Прошло еще несколько месяцев; и Латюду была, наконец, дарована драгоценная милость: ему дали товарища по заключению. Латюд был вне себя от радости. Не все ли равно, кто будет этим товарищем? Иметь около себя живого человека, который будет говорить с ним, отвечать на вопросы, смеяться! Какое счастье!
Под вечер в комнату Латюда ввели того, кто должен был делить горечь его заключения. Новый узник был приблизительно одних лет с ним, но черная отросшая борода делала его старше на вид.

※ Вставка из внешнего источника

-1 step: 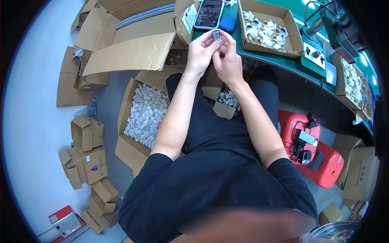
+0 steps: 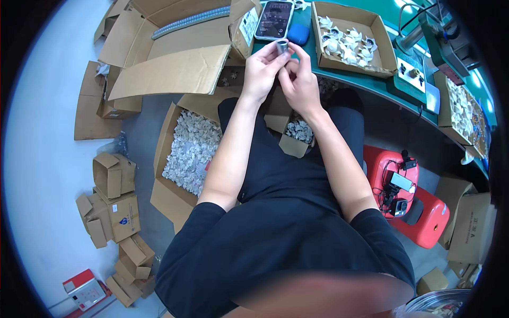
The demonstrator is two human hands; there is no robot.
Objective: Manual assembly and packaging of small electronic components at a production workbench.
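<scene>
Over the near edge of the green workbench, my two hands meet at a small grey metal cylinder with a dark open end facing up. My left hand is closed around it, thumb and fingertips pinching its side. The fingers of my right hand are curled, with the index fingertip against the cylinder's rim. Anything else inside the right fingers is hidden. Just beyond the hands lie a phone and a blue case. To their right is a shallow cardboard tray of white finned parts.
An open carton holding a ribbed grey strip stands at the left. Below it, a carton of small whitish parts sits beside my leg. A bench fixture stands right. Red stools carry cables and small devices.
The cylinder has tipped slightly, so more of its open end shows. Both hands stay in nearly the same place, with a small shift of the right fingers.
</scene>
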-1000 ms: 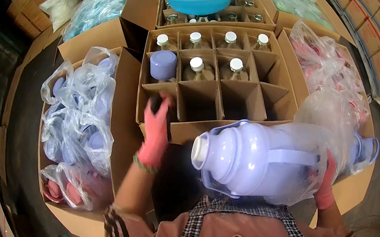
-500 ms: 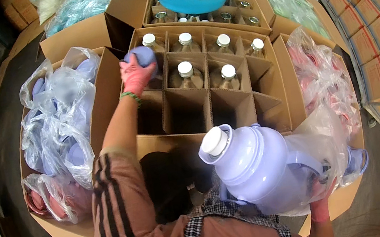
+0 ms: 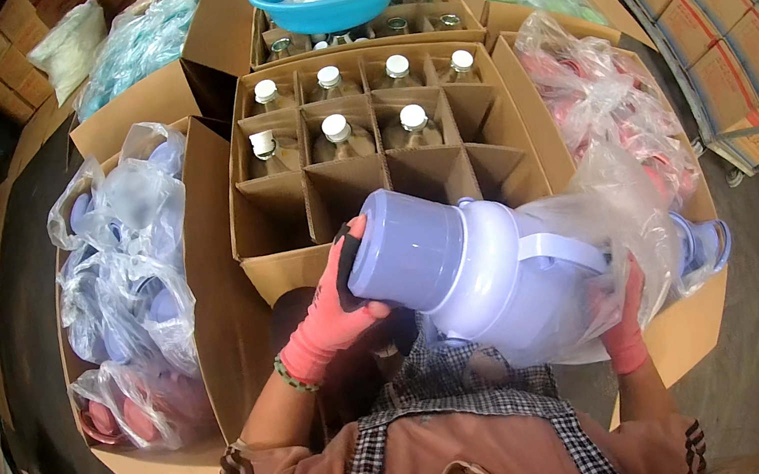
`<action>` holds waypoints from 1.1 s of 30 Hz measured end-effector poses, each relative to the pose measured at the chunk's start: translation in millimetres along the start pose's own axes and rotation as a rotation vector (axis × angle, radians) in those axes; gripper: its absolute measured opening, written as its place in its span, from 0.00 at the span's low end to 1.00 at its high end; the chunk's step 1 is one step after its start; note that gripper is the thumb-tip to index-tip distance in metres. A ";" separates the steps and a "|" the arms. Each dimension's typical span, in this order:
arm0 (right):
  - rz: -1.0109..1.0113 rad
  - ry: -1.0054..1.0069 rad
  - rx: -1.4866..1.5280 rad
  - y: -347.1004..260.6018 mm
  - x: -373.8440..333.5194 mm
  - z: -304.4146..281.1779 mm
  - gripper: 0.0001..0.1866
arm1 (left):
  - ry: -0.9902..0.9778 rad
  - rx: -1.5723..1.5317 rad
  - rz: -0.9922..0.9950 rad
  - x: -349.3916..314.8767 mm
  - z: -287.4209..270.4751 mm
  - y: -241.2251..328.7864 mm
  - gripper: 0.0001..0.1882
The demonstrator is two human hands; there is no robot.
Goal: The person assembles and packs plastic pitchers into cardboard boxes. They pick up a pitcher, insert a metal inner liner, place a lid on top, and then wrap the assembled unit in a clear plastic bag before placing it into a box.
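Note:
A lavender thermos flask (image 3: 497, 267) lies tilted across my front, its top toward the left. My left hand (image 3: 328, 317), in a pink glove, is closed round the end of a lavender cup lid (image 3: 410, 247), which sits over the flask's neck. A clear plastic bag (image 3: 616, 195) covers the flask's lower part. My right hand (image 3: 627, 325), also gloved, grips that lower part at the bag; some fingers are hidden behind the plastic. Just beyond stands a divided carton (image 3: 298, 263) holding several clear bottles with white stoppers (image 3: 338, 133).
On the left, a carton (image 3: 208, 196) holds bagged lavender parts (image 3: 117, 273) and pink parts (image 3: 137, 417). At right is a carton of bagged pink parts (image 3: 577, 90). A blue basin (image 3: 330, 12) of white stoppers rests on the far carton. Stacked boxes (image 3: 712, 46) stand farther right.
My left hand has come back from the divided carton with the cup lid, which now covers the flask's white stopper. My right hand still holds the flask.

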State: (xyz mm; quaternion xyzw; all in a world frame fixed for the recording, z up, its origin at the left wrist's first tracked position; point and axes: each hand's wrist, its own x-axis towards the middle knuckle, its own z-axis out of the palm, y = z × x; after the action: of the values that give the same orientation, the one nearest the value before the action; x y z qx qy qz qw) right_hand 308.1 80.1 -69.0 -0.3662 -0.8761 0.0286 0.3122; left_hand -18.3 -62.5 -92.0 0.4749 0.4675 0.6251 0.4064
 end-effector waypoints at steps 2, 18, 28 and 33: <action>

Его круглое, добродушное лицо сразу понравилось Латюду и он горячо пожал его руку.
— Меня зовут Бастид, — сказал вновь пришедший, — не побрезгуйте моим обществом, раз нам суждено вместе коротать наше заключение.
Несмотря на то, что Латюд сразу увидал в своем товарище человека не своего круга, с которым он в былое время почел бы за унижение разговаривать, между ними завязался самый горячий и живой разговор. Латюд рассказал свою историю.
— А вы почему здесь?
— За стишки, — сказал Бастид, печально усмехнувшись, — я, видите ли, шапочник по ремеслу, но один мой знакомый на горе мое научил меня читать и писать. Научившись писать, я к несчастию и по глупости бросил свое ремесло и устроил себе на улице Сент-Оноре прилавок, куда и прикрепил вывеску: «Народный писец». Здесь я сидел и писал по заказу письма, приглашенья, а по мере надобности и стихи, так как имею к этому делу некоторые способности. Дело это мне нравилось и приносило доход.